Although MMP inhibition has been shown effective in preventing aneurysm formation in MFS mice, the studies reported previously were conducted ex vivo using organ chamber myography, and were not directly comparable with clinical data collected in human MFS patients using advanced in vivo imaging techniques. One specific example is the determination of vessel stiffness/elasticity by length-stress curves generated in a small vessel myograph. In this case, the applied stretch could cause irreversible damage to elastin and collagen construct within the aortic wall, a complication that is not encountered during in vivo echocardiography in human MFS patients. Hence, in this report, we sought to use non-invasive ultrasound imaging over time in the same experimental subjects with the hope of providing evidence that is more conclusive and provides a better rationale for putative clinical trials with doxycycline or other MMPs-inhibitors. The in vivo ultrasound imaging technique has the added benefit of simultaneous measurements of PWV as a reliable and clinically relevant indicator of aortic wall stiffness.

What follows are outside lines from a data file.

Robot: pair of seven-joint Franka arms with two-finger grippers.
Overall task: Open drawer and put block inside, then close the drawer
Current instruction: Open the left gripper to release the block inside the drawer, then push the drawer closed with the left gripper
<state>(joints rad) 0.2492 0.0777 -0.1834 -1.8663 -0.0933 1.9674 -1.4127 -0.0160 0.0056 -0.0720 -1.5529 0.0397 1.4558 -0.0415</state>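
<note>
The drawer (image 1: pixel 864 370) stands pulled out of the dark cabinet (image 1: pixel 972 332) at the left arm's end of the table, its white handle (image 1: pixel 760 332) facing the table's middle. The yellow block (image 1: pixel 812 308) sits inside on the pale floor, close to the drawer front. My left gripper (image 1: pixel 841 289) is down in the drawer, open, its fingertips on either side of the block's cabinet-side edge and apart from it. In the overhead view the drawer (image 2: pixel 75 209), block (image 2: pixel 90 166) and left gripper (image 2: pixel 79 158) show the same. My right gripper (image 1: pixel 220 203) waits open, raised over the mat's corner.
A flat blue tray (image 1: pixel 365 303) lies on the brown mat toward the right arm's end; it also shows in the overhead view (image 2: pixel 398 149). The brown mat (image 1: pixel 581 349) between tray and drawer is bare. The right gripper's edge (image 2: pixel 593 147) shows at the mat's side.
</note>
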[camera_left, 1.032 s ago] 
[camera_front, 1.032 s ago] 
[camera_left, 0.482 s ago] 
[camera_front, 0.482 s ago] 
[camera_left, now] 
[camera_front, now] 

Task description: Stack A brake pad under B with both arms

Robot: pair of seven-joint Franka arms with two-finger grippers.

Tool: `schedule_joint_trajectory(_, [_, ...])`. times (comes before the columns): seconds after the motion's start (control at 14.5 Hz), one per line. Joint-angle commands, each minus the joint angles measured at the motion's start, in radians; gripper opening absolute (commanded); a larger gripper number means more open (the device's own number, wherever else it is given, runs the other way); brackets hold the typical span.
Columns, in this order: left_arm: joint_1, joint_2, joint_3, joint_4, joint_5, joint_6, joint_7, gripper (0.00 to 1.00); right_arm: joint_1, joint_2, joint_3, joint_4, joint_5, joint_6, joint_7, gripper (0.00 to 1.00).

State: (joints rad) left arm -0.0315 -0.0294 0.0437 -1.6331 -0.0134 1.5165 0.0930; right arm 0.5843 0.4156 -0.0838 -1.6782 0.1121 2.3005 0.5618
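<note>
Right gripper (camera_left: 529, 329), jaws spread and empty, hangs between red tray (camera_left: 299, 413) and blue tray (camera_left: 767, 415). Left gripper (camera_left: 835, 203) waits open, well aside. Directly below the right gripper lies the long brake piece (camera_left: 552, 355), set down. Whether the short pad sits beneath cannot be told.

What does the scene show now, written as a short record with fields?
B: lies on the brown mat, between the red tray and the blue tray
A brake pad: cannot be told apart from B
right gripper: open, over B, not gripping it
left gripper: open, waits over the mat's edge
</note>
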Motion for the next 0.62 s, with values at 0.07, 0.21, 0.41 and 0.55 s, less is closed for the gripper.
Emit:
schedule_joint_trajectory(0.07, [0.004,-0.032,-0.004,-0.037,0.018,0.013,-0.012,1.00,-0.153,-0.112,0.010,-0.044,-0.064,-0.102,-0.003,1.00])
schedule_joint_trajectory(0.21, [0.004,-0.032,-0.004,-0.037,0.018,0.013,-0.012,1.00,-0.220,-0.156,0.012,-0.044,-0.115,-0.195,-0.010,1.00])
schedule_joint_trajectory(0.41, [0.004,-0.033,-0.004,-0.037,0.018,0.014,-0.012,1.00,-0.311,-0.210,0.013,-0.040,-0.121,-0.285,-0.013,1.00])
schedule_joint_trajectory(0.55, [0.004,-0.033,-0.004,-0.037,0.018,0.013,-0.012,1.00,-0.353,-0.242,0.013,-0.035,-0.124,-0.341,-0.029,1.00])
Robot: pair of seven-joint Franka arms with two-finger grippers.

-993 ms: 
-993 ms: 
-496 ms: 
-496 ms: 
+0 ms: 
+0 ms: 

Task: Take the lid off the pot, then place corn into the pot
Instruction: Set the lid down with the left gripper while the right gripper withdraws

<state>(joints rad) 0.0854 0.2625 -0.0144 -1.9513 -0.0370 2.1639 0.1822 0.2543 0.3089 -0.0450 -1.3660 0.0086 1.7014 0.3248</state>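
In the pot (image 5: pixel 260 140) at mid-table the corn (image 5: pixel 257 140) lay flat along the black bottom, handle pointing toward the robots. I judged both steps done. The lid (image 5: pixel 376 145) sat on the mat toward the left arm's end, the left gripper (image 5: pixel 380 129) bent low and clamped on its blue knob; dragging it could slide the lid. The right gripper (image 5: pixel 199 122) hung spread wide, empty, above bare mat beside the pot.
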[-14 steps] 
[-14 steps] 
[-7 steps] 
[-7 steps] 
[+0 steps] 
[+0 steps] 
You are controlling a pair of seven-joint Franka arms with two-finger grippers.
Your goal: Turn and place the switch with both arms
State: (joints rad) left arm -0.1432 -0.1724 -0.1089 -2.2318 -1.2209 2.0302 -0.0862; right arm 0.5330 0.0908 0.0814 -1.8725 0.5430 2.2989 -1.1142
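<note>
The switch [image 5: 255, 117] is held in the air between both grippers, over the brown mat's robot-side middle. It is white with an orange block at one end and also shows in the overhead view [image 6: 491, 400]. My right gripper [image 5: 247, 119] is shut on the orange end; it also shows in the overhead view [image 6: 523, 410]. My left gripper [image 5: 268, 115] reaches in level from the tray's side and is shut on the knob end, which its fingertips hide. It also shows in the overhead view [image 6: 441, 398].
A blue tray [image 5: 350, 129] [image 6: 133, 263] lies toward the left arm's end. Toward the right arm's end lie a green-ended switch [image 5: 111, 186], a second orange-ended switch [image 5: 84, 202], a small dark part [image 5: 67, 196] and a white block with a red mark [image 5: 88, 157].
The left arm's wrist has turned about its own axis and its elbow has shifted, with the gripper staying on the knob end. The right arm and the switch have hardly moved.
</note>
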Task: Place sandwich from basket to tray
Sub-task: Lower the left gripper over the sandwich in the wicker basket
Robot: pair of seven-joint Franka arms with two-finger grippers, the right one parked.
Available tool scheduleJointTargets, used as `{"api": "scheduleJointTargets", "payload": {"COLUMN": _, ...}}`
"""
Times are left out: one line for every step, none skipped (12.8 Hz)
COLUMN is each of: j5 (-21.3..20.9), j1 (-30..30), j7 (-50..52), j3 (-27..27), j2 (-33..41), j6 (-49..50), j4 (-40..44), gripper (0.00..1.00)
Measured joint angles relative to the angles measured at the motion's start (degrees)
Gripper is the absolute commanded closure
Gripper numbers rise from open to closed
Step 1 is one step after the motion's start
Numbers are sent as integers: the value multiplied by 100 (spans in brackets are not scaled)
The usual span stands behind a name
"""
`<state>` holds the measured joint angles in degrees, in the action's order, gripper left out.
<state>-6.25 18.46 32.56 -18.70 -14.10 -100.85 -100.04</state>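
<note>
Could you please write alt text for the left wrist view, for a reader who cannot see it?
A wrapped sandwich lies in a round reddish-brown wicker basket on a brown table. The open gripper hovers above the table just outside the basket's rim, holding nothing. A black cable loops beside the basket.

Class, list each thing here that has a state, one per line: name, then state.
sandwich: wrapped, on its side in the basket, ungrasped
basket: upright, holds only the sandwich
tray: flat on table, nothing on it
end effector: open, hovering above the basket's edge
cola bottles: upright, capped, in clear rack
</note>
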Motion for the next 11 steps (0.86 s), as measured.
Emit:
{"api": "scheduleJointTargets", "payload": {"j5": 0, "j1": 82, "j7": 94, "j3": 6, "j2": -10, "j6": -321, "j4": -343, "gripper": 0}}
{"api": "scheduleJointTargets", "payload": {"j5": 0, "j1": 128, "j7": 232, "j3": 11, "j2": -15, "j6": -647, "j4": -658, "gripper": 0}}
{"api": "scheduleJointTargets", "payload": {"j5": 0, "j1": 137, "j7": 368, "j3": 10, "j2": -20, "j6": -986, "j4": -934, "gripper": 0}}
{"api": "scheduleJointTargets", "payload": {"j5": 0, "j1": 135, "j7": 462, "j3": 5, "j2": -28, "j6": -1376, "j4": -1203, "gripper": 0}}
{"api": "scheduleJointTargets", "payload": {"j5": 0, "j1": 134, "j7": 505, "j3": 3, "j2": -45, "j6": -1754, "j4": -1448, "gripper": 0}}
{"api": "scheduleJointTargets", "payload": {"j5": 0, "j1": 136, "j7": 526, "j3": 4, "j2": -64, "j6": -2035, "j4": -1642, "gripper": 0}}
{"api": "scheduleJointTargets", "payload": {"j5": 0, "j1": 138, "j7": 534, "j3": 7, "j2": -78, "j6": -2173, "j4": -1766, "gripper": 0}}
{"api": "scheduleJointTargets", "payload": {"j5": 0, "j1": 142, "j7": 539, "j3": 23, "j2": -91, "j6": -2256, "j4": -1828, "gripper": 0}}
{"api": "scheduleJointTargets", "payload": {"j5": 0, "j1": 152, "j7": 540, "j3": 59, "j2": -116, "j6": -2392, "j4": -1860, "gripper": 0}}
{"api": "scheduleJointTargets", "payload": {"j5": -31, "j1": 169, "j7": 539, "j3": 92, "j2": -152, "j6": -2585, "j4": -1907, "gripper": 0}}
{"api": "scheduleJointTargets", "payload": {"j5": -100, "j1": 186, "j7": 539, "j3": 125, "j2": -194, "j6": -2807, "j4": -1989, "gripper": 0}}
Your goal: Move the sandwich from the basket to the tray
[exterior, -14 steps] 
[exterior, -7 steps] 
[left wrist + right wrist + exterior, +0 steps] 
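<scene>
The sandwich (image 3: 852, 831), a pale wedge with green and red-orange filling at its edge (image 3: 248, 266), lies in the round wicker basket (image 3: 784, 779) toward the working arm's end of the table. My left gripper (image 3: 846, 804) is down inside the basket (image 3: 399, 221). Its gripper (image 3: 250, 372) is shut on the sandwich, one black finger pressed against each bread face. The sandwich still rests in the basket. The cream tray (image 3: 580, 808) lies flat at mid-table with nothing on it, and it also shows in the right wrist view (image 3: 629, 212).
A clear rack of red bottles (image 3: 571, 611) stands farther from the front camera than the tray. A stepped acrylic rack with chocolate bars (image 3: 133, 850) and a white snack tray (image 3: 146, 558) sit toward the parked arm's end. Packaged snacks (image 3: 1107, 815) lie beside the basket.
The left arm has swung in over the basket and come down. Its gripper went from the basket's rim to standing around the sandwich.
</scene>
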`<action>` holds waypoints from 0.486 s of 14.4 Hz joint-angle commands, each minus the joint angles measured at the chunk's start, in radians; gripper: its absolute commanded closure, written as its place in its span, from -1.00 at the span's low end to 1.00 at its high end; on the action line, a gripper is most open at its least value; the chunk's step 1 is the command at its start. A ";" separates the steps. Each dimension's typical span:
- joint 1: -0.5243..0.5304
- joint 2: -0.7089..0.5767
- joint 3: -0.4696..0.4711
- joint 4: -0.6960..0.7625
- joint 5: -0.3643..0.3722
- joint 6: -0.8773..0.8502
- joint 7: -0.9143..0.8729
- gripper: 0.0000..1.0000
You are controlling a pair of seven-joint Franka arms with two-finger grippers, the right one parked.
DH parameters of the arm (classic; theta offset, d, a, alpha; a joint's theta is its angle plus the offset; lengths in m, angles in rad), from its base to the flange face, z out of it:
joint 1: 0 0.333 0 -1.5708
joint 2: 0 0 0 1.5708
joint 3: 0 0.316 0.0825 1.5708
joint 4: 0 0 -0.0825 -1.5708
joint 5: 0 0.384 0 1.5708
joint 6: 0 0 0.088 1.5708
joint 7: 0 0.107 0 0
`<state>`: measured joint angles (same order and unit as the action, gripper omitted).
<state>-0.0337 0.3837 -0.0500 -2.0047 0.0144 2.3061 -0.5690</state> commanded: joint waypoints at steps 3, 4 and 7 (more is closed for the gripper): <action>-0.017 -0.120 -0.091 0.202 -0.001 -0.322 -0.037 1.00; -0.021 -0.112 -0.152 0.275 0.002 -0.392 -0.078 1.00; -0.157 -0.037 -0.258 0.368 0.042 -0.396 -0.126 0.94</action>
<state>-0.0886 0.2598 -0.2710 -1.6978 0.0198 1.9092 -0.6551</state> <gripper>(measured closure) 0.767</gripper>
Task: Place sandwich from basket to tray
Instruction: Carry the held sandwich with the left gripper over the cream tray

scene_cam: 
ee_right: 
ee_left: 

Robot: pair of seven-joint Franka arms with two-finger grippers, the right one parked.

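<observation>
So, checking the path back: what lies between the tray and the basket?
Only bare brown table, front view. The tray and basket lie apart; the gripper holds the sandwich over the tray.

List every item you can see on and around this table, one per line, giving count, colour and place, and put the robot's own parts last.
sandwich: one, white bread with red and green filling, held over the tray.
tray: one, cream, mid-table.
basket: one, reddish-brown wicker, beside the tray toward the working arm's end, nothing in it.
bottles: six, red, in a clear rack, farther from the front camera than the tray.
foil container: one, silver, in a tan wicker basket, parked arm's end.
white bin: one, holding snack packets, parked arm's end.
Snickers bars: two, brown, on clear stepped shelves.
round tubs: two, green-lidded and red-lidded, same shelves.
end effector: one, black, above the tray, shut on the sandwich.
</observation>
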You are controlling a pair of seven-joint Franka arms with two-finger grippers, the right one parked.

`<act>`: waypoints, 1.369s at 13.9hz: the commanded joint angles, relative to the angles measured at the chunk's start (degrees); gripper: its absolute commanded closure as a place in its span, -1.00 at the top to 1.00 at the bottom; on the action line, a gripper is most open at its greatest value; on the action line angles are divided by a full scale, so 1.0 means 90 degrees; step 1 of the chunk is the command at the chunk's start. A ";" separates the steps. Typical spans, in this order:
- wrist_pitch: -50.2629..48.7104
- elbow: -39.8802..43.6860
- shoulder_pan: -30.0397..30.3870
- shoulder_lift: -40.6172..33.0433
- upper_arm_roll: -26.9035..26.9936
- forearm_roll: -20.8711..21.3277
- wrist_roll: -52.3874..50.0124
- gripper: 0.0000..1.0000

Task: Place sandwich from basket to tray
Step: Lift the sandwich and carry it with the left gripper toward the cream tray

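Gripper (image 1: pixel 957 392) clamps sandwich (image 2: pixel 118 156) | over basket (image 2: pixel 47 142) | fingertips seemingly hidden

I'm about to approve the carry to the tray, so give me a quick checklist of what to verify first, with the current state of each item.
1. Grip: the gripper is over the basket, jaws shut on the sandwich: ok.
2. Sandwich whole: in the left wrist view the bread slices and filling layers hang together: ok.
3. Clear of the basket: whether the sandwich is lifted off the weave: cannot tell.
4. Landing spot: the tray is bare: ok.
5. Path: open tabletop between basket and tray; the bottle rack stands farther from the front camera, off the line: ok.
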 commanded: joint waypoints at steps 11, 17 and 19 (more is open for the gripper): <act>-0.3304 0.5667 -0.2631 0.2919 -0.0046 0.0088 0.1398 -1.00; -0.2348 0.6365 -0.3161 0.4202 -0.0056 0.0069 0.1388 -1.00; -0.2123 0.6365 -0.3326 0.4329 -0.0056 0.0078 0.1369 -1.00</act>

In the present study, we established a developmental profile of gradual changes in the aortic root diameters in MFS mice at 3, 6, 9, and 12 months of age. It is noteworthy that drastically dilated aorta was observed in MFS mice at as early as 3 months of age, particularly, at the aortic annulus and sinus of Valsalva. This correlates with early detection of loss of elastic fiber organization in 3-month old MFS mouse aorta13. Treatment with doxycycline prevented the increase in aortic root diameters at the aortic annulus and sinus of Valsalva in the 6- and 12-month old treated MFS mice. Interestingly, when we looked at the possible correlations between PWV and aortic root diameters with the mouse age, we noticed that the correlation was only pronounced in the region of the sinus of Valsalva (Fig. 5), indicating that the aortic wall in the region of the sinus of Valsalva is relatively more susceptible and responsive to doxycycline treatment.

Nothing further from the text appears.